__WHAT IS REQUIRED__
Go over the data and copy out each line with "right" in it.

__GIVEN INFORMATION__
*****

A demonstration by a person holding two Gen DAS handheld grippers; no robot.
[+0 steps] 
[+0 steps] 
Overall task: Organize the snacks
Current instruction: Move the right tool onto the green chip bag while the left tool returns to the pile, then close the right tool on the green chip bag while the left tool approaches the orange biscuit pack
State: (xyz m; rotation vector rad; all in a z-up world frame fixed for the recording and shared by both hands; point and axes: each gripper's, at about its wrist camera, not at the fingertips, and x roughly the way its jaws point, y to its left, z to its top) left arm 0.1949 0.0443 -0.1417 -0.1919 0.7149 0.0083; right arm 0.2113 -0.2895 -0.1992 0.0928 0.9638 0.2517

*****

__TASK SOLUTION__
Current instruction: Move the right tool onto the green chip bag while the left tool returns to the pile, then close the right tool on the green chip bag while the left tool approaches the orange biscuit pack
State: (xyz m; rotation vector rad; all in a z-up world frame fixed for the recording and shared by both hands; point and axes: each gripper's, at about its wrist camera, not at the fingertips, and x roughly the way its jaws point, y to its left, z to its top) left arm 0.1949 0.0443 -0.1417 -0.1919 0.7149 0.0083; right arm 0.2113 -0.2895 -0.1992 0.0928 0.9638 0.2517

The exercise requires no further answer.